> [Task to carry out]:
Give back exactly the lines of the entries below from the line with "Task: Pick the" to the line with "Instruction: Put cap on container", inclusive, and only those.

(Records excerpted from a collection)
___
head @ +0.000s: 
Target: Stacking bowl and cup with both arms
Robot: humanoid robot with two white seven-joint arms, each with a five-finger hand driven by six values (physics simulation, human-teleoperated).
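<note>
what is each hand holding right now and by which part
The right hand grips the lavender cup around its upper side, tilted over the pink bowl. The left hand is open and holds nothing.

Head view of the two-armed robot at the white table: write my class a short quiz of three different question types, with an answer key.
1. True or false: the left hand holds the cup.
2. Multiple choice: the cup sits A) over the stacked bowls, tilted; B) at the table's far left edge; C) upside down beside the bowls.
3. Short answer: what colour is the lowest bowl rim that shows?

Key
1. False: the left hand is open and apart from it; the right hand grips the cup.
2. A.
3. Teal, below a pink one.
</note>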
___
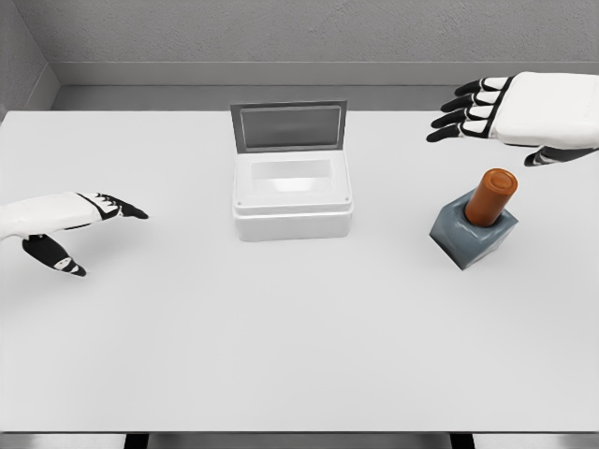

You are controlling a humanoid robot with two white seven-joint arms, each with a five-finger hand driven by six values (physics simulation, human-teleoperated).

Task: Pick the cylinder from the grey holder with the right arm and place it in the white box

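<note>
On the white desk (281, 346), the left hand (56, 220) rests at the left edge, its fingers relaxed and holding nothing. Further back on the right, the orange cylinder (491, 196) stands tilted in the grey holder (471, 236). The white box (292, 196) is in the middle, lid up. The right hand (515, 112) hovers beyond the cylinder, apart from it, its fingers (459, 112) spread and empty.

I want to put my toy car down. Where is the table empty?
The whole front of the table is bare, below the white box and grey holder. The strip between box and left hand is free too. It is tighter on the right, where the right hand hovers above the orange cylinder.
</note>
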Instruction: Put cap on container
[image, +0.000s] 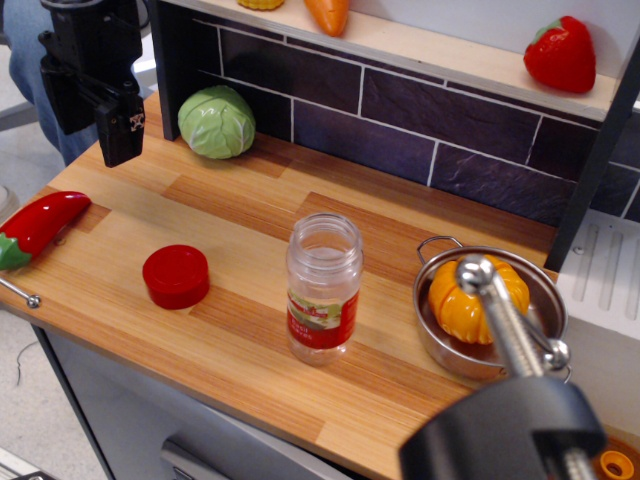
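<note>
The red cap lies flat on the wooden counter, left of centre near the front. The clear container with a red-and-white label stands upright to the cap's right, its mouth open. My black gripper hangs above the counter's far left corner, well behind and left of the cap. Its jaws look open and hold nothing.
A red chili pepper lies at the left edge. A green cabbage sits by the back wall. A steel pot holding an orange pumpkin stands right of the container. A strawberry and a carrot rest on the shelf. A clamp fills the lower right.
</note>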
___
> [Reply]:
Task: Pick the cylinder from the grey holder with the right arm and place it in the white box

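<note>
On the white desk (281, 346), the left hand (56, 220) rests at the left edge, its fingers relaxed and holding nothing. Further back on the right, the orange cylinder (491, 196) stands tilted in the grey holder (471, 236). The white box (292, 196) is in the middle, lid up. The right hand (515, 112) hovers beyond the cylinder, apart from it, its fingers (459, 112) spread and empty.

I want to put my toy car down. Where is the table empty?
The whole front of the table is bare, below the white box and grey holder. The strip between box and left hand is free too. It is tighter on the right, where the right hand hovers above the orange cylinder.
</note>
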Instruction: Put cap on container

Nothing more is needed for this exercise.